Var-Matin (Brignoles / Le Luc / Saint-Maximin)
L’ex-gendarme varoise radicalisée en procès
Ahlam El Haddad et son mari, ainsi que cinq autres prévenus, sont jugés à partir de demain. Ils risquent juqu’à dix ans de prison
Une ancienne gendarme volontaire varoise et son mari en chefs de bande, des arnaques pour rassembler « l’oseille » du djihad, et des épousailles via Facebook : cinq hommes et deux femmes sont jugés à partir de demain et durant une semaine au tribunal correctionnel de Paris, pour « association de malfaiteurs en relation avec une entreprise terroriste» Sur ce procès s’étend l’ombre de Mourad Fares. Considéré comme l’un des plus importants «recruteurs» français pour le djihad, il est détenu en France, après avoir séjourné en Syrie.
Ils se rencontrent sur Facebook
Mais parmi les prévenus âgés de 24 à 31 ans, presque tous originaires de la région parisienne, aux casiers judiciaires vierges à une exception près, le rôle moteur revient donc, selon les enquêteurs, au couple suscité, formé par Ahlam El Haddad et Nassim Tache. Ils ont été interpellés en mars 2014, alors que, selon les enquêteurs, ils s’apprêtaient à partir pour la Syrie. Elle est actuellement sous contrôle judiciaire, lui, décrit comme un «leader» par un autre prévenu, est incarcéré. Ils se rencontrent via Facebook début 2013. La jeune femme est alors gendarme volontaire adjointe à SaintMaximin (Var), un contrat à durée déterminée réservé aux jeunes. A ce poste, qu’elle occupe d’août 2012 à novembre 2013, elle est mise en cause pour des consultations illicites de fichiers (nos éditions du 17 septembre dernier). Le mariage civil et religieux a lieu fin 2013.
Projet de trafic d’armes
Dans un SMS adressé à cette époque à Nassim Tache, Ahlam El Haddad s’interroge sur leur future vie en Syrie : « J’ai peur que labas [sic] pris par la ferveur de l’ambiance entre frères tu me négliges. » D’autres messages sont moins fleur bleue. « Faut tous qu’on fasse tous de l’oseille. Un paquet d’oseille negro [sic] » pour financer un départ, écrit-elle à Johan Juncaj, l’un des autres prévenus qui a également joué un rôle important (lire plus loin) .Ou: « Tu as dis a nassim que je v mourir martyr avant lui ptdr. » [sic] Elle asticote son époux, qui peine à se procurer un 4x4 pour rejoindre la Syrie: «Tu te débrouilles. C’est toi l’homme. Tu trouves une voiture pour que ta femme remonte ses affaires », puis «Je sais pas moi, vole une voiture ». Selon les enquêteurs, tous deux échafaudent des projets plus ou moins aboutis: trafic d’armes passant par l’Albanie, vol puis revente de stupéfiants saisis par la brigade d’Ahlam El Haddad, escroquerie aux organismes de crédit… La jeune femme emprunte 30 000 euros grâce à des documents falsifiés.

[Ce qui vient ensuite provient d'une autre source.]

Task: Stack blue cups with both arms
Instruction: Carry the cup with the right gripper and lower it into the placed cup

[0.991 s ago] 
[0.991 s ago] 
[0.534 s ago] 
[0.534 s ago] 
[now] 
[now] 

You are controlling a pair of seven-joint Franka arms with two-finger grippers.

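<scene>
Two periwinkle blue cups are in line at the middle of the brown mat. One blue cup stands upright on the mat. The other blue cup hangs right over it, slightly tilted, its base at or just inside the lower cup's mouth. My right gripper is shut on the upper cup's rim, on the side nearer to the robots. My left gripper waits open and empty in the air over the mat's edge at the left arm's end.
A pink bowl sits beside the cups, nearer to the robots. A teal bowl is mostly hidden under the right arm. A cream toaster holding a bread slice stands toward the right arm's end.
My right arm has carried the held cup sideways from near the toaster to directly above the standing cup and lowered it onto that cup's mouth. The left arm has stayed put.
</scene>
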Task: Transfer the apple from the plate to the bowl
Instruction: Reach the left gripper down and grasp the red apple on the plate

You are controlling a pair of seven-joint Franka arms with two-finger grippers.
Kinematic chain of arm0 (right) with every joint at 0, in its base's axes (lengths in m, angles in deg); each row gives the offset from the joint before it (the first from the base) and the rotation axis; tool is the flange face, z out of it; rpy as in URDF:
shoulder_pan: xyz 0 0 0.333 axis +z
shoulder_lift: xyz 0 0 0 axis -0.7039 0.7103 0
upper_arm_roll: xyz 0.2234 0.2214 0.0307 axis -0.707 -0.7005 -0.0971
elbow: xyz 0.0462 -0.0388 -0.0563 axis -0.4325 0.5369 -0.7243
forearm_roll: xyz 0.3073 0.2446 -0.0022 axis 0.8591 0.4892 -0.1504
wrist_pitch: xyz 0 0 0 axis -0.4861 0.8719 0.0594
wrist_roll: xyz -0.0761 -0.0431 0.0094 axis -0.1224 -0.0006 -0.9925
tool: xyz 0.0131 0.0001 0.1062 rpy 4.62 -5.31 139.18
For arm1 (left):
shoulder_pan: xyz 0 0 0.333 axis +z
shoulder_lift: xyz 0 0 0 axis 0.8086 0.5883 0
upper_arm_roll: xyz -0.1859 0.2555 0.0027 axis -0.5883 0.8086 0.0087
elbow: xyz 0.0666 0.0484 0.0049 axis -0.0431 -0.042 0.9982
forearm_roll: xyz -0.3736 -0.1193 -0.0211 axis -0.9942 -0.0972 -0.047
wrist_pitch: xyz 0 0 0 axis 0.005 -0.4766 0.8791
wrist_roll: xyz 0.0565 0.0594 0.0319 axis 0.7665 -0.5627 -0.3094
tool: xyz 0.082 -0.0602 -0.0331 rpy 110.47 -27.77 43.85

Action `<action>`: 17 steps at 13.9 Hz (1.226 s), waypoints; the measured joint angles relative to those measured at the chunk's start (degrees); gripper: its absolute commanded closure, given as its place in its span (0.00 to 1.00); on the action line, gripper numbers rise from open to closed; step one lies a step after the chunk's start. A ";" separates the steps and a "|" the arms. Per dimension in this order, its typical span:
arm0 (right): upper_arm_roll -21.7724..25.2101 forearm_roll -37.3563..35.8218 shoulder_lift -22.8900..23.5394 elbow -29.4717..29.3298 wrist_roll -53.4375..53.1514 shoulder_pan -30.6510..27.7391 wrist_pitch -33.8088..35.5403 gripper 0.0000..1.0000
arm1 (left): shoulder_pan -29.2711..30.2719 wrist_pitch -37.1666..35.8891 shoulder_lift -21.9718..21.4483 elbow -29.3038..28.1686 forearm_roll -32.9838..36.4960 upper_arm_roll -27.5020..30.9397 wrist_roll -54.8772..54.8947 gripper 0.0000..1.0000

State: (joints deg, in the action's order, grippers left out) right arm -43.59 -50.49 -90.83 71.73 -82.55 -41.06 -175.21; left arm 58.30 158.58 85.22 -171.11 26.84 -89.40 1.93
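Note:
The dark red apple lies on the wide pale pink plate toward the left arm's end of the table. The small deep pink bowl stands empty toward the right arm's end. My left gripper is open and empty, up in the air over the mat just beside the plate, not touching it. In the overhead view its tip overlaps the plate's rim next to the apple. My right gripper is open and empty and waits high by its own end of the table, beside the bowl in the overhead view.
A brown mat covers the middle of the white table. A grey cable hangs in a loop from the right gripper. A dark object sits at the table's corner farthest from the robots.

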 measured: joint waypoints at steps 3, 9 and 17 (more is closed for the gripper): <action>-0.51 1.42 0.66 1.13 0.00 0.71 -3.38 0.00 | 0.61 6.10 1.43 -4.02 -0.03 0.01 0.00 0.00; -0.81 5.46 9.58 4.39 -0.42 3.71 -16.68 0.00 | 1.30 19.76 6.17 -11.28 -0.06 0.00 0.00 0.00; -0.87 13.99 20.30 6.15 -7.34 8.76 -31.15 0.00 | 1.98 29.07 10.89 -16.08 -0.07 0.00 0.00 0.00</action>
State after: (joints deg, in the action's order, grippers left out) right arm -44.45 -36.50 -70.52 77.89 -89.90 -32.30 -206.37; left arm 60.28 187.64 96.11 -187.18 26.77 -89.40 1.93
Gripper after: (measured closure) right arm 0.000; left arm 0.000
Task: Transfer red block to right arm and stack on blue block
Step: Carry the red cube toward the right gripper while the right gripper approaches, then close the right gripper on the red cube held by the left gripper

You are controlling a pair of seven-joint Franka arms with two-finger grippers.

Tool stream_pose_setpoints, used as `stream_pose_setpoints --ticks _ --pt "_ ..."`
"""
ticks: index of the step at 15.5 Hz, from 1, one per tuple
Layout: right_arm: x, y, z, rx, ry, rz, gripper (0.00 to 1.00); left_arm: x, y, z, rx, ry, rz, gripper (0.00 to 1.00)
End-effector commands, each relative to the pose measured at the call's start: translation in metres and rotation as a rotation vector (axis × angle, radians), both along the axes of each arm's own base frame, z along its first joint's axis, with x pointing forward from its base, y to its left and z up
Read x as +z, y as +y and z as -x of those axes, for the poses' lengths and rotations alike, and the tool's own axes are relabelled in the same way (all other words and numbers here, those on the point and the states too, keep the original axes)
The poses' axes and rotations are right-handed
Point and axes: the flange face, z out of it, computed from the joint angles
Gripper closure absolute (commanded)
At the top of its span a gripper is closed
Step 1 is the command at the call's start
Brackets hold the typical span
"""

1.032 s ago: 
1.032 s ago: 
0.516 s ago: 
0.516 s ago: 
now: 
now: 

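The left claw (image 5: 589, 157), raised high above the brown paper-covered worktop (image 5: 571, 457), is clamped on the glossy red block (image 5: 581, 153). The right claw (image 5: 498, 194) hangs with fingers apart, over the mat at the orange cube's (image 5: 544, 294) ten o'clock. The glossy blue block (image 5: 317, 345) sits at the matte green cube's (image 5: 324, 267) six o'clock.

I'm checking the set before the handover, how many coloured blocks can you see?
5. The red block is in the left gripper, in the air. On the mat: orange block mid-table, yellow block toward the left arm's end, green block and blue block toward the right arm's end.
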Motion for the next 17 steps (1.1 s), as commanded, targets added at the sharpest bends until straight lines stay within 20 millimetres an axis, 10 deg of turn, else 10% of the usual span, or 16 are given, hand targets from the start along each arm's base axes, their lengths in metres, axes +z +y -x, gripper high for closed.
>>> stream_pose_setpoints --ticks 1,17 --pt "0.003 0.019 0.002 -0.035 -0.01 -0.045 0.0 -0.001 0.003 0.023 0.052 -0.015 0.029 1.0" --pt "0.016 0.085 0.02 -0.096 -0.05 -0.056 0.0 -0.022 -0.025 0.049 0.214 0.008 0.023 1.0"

Un lien avec la cellule Cannes-Torcy
Le couple joue aussi les agences matrimoniales. Ils persuadent une autre prévenue, Zohra Boulligh, d’épouser religieusement et via Internet un djihadiste déjà en Syrie. Cette jeune femme tente à deux reprises de le rejoindre fin 2013, sans succès. Elle a depuis divorcé et contracté un autre mariage religieux, cette fois avec Ibrahim Boudina – ce membre présumé de la filière djihadiste de Cannes-Torcy attend son procès aux assises pour un projet d’attentat en France. Ami du couple, Johan Juncaj comparaît libre. Après avoir sympathisé fin 2012 avec le « recruteur » Mourad Fares, qui l’accueille dans sa maison au Maroc et auquel il donnera de l’argent, il est accusé d’avoir fait de la propagande djihadiste sur Internet, d’avoir suivi des entraînements en vue de combattre, et d’avoir monté de petites escroqueries pour financer le jihad. Sur le banc également : Mourad Gharbi, ami d’enfance de Johan Juncaj, et Ilias El Ouardi, qui aurait participé aux réflexions du couple Tache-El Haddad sur des trafics d’armes ou de stupéfiants. Dans cette énumération manque le seul prévenu à être effectivement allé en Syrie: Kenzi Benahmed est accusé d’avoir passé plusieurs mois, en 2013-2014, dans un groupe armé. « Avant, j’étais plus extrémiste que les gens de l’État islamique dans mes idées. J’ai vu ce que ça donnait sur le terrain et j’ai compris que c’était une catastrophe», a-t-il assuré aux enquêteurs à son retour. 1. Ce qui peut valoir jusqu’à dix ans de prison.